まず、麻酔をかけられたマウスに先制鎮痛剤を注射します。バリカンを使用して、マウスの頭を剃ります。動物を脳定位固定台に置き、イヤーバーを正しく配置します。
マウスの口をマウスピースに取り付け、窒息を防ぐために舌を慎重に外側に配置します。麻酔の深さを確認した後、体と頭が水平に水平に保たれるように、動物の下に昇降サポートを配置します。また、動物の体温を維持するために、紙で温かいパッドを使用してください。
乾燥を防ぐために両目に軟膏を塗ります。次に、ヨウ素とアルコールを使用して、マウスの頭を消毒します。メスを使用して頭の正中線に沿って切開し、切り込みを目の後ろから伸ばしてラムダ縫合糸を投稿します。
頭蓋骨を露出させ、0.9塩化ナトリウム溶液で飽和させた滅菌綿の先端で綿棒で拭きます。実体顕微鏡で、吻側鼻静脈またはRRVを特定し、滅菌鉛筆を使用してマークします。滅菌針を基準として、脳の向きを確認します。
DV 座標と ML 座標が変更されていないことを確認します。次に、ウイルス溶液を含む滅菌ガラスピペットをRRVリファレンスに配置して、前後参照をゼロにします。選択した前後座標に達するまで、矢状縫合糸に沿ってピペットを進めます。
この場所に滅菌鉛筆で印を付け、針を持ち上げます。上矢状洞が壊れないように、マークされた位置の周りに小さな円を慎重にドリルで開け、小さな鉗子で頭蓋骨の一部を取り除きます。次に、上矢状洞正中を内側基準として使用し、ピペットをその位置に移動し、背腹基準として硬膜に接触するまで下げます。
硬膜にわずかな休憩を作り、ピペットを好みの背腹位置まで下げます。
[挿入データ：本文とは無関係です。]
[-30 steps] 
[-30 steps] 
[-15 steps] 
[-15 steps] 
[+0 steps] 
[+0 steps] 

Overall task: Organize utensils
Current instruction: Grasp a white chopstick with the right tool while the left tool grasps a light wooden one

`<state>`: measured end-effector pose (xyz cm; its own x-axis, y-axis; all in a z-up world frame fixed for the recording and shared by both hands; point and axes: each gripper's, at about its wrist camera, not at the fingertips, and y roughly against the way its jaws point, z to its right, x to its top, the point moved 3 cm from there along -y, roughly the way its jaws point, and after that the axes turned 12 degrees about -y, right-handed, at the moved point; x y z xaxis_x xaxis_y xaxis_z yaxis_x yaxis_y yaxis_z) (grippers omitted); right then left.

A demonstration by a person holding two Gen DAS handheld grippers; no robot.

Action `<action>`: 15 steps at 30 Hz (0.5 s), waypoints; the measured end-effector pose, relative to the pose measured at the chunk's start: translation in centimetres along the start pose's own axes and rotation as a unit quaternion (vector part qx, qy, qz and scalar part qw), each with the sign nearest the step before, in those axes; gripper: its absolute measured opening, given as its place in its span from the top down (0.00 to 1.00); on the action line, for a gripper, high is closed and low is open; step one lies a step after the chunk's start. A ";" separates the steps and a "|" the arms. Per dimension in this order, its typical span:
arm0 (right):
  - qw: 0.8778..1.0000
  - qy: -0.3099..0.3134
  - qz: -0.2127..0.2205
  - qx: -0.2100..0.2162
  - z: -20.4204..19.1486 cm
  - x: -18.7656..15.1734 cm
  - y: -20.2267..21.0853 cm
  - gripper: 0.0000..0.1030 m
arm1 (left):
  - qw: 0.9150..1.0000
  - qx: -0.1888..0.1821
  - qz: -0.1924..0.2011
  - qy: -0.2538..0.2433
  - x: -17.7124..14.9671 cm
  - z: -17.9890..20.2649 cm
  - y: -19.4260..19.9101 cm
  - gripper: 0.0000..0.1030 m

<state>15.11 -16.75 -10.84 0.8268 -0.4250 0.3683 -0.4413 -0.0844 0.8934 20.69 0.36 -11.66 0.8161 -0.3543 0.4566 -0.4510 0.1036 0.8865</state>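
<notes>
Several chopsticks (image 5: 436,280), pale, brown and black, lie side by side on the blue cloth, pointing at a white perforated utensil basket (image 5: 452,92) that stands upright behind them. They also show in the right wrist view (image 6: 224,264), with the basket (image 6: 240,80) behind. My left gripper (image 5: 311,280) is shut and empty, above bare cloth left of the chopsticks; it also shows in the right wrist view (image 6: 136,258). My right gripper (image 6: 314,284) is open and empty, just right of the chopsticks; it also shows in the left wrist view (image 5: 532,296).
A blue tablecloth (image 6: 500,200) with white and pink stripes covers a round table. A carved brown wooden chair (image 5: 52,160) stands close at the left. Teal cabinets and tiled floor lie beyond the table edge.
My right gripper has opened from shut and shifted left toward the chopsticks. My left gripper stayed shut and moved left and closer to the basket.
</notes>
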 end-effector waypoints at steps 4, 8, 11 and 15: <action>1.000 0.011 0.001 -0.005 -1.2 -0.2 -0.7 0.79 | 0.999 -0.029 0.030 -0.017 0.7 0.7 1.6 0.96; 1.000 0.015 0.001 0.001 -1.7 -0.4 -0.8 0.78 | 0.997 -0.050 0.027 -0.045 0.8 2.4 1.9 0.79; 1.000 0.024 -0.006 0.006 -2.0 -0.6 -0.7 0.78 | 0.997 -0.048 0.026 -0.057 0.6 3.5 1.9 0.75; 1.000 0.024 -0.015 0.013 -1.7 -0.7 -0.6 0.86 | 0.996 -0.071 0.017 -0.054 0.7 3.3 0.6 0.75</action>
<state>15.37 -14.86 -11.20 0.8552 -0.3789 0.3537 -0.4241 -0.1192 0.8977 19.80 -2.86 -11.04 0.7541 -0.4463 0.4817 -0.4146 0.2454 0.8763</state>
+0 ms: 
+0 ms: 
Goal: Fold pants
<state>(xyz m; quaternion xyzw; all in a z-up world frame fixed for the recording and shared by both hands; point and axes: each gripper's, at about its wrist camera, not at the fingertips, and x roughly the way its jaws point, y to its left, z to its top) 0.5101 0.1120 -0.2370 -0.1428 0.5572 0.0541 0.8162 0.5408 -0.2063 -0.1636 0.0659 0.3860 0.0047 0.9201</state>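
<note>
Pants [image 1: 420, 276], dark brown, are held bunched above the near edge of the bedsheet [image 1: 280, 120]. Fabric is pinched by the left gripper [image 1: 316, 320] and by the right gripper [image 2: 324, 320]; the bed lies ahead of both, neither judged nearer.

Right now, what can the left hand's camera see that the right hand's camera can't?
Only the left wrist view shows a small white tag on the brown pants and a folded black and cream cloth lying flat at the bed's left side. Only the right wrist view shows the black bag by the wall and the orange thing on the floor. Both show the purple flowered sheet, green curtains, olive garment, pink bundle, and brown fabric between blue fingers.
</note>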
指定された量のアデノ随伴ウイルスまたはAAVベクターを脳に注入し、ピペットを取り出します。マウスをイヤーバーから外し、外科用クリップを使用して皮膚を閉じます。
動物を別の温かいケージに移して回復させます。マウスの回復に注意してください。意識を取り戻したら、完全に回復したら元の囲いに戻します。